Let’s use the example of a woman with breast cancer. The goal of Western medicine is to remove and cure the disease with the least amount of effort, expense, and input from everybody involved, and to do everything possible to return that woman to her prior state as quickly and as efficiently as possible. The same thing is true for diabetes, arthritis, cardiovascular disease, or virtually any other illness. And the idea he/re is that everyone should have the least amount of personal responsibility for what is going on with their health. The emphasis is on the drugs, or surgery, or whatever other technologies might be brought to bear on the problem. Those are what make the difference—not the patient, or the physician, or some aspect of their interaction. As a matter of fact, the more objective, scientific, and impersonal we can make it, the better.
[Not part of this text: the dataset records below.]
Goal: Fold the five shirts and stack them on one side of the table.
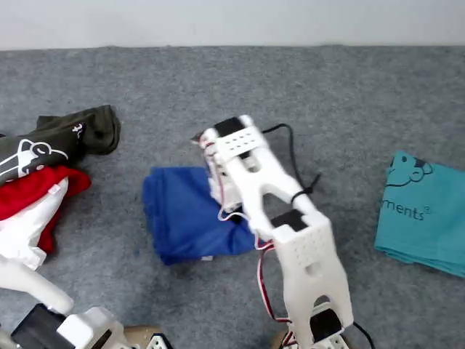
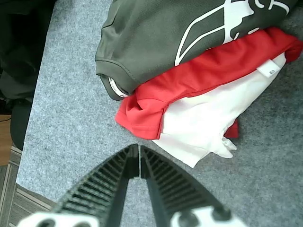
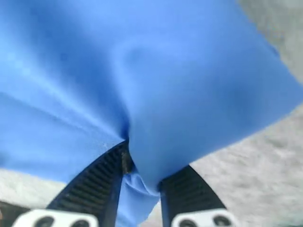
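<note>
Plainly, five shirts lay on the grey table [image 1: 327,109], one of each colour. The blue shirt [image 1: 185,214] sat near the middle in the high view as a rumpled, roughly square bundle with no clear long axis, and its right-hand edge was hidden under the white right arm [image 1: 290,240]. The right tool [image 3: 139,175] was closed on a fold of this shirt: blue cloth filled the narrow gap between its black ribbed fingers [image 3: 94,184], and the cloth drew into a crease just beyond them. At the left edge of the high view, three shirts overlapped in one pile, each cut off by that edge. The dark green shirt [image 1: 58,138] lay farthest back, its long axis slanting from the edge up toward the table's middle, with a white print facing up. The red shirt [image 1: 33,189] came next, then the white shirt [image 1: 25,233] nearest the arms. The teal shirt [image 1: 425,211] lay flat and folded well apart at the right edge, print up, partly out of frame. The left tool [image 2: 140,151] hung over bare table just beside the pile, its fingers pressed together and holding nothing.
</note>
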Action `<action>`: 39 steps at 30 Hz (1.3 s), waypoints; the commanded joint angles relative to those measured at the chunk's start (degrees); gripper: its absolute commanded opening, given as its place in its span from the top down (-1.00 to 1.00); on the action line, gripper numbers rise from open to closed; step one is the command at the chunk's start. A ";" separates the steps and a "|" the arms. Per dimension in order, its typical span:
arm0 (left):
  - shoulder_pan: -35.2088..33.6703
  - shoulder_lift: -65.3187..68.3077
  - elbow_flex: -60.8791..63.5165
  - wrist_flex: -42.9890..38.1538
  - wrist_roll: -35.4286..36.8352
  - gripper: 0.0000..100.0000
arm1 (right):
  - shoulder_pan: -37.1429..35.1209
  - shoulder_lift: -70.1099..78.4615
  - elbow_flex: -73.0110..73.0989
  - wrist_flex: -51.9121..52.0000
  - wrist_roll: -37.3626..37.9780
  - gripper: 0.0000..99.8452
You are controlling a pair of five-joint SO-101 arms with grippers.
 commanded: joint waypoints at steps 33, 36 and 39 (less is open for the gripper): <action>-0.09 -2.37 -0.22 0.53 0.26 0.97 | 19.65 -8.66 -6.07 -23.43 46.15 0.64; 0.00 -2.29 -0.22 0.35 0.26 0.97 | 18.77 -9.80 -8.44 -19.38 33.49 0.51; 0.00 -2.20 -0.22 0.26 0.26 0.97 | 17.27 -10.95 -10.90 -14.37 23.74 0.50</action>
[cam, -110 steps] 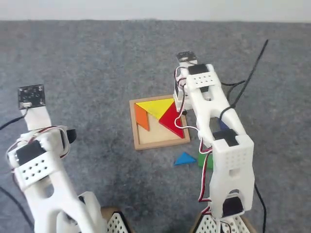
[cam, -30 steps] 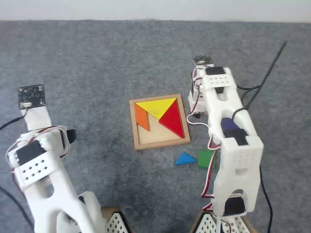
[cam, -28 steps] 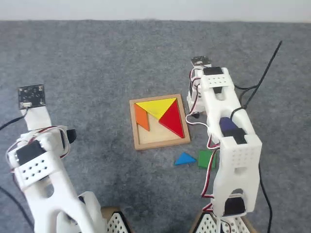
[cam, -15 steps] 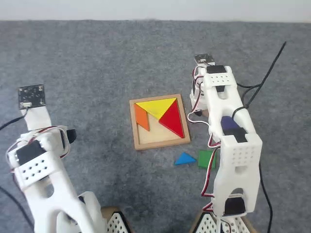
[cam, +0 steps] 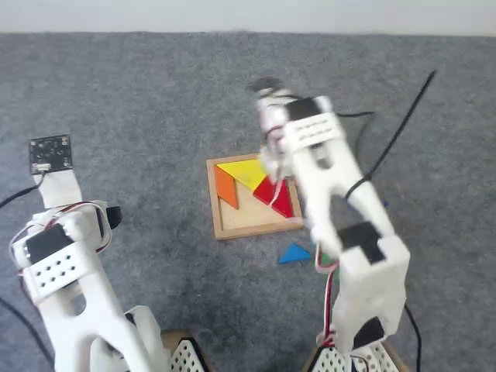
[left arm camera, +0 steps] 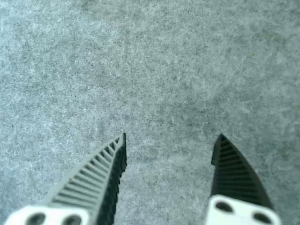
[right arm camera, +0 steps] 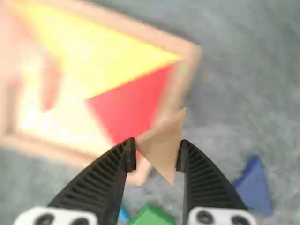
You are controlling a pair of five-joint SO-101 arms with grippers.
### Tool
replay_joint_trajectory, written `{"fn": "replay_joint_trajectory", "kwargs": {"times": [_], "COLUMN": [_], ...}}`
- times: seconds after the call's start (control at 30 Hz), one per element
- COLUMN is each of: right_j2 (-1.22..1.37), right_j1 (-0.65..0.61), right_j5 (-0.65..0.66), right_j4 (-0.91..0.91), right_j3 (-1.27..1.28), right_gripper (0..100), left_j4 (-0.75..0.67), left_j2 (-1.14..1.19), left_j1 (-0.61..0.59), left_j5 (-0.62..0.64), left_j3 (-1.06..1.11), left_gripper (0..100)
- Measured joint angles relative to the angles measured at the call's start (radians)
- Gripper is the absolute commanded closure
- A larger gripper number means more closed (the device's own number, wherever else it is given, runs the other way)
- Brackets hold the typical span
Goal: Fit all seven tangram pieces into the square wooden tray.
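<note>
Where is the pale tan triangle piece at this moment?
In the right wrist view the tan triangle is clamped in the right gripper, over the edge of the wooden tray, next to the red triangle.

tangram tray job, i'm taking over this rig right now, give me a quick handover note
Right pincer: shut on a tan triangle, held over the edge of the wooden tray, next to the red triangle.
Left pincer: open, over bare carpet.
Done: the yellow triangle, red triangle and orange piece lie in the wooden tray.
Left: seat the tan triangle, then fetch the light blue triangle, green piece and dark blue piece, all on the carpet beside the tray.
</note>
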Motion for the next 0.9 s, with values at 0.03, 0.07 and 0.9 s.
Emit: {"fn": "replay_joint_trajectory", "kwargs": {"times": [0.03, 0.07, 0.9], "right_j2": [-0.029, -0.054, -0.152], "right_j1": [-0.043, -0.078, -0.25], "right_j5": [0.043, 0.092, 1.645], "right_j4": [0.002, 0.005, -0.043], "right_j3": [0.02, 0.04, 0.265], "right_gripper": [88.7, 88.7, 88.7], "left_j4": [0.0, 0.0, -0.005], "left_j2": [0.0, 0.0, 0.0], "left_j1": [0.0, 0.0, -0.002], "left_j5": [0.0, 0.0, -0.201], "left_j3": [0.0, 0.0, 0.0], "left_gripper": [72, 72, 72]}}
This is the current state of affairs, with all of its blessings—and all of its limitations. It is very interesting to see how the entire Western medical establishment has been built out of this underlying philosophy over the last two to three hundred years. The most extreme example of this today, of course, is HMO's, where everything is stripped down to the barest of bones. This model advocates the lowest common denominator with respect to personal responsibility on the part of the patient, or to depth and continuity in the doctor/patient relationship. He/re, doctors are reduced to the role of mechanics—even more than they are in other arenas of mainstream medicine. They are pressured to see people in fifteen-minute slots, in the most efficient, cost-effective ways possible, and long-term, personal relationships are minimized. In this kind of setting, doctors are rarely able to deal with more than the most superficial, physical aspects of a patient’s problems. Symptoms are dealt with almost as if patients are machines, like cars that need to have their oil changed or their spark plugs replaced. It is very sad. Fortunately, though, I think we are finally beginning to realize how flawed an approach this is.
Nonetheless, it is important to recognize that this kind of mechanical approach is an outer expression of an underlying philosophy and belief about what we as a culture actually value and want from medicine. And all of this relates to the relative purpose—which is, once again, to "fix the problem" as efficiently as possible, and with the least amount of input and personal responsibility on the part of everyone involved. This approach is not intrinsically bad, or wrong, but you don't have to live very long before you begin to see its limitations, and they are quite numerous. First of all, despite all of the technologies that we have, it's clear that we haven't even begun to cure most diseases.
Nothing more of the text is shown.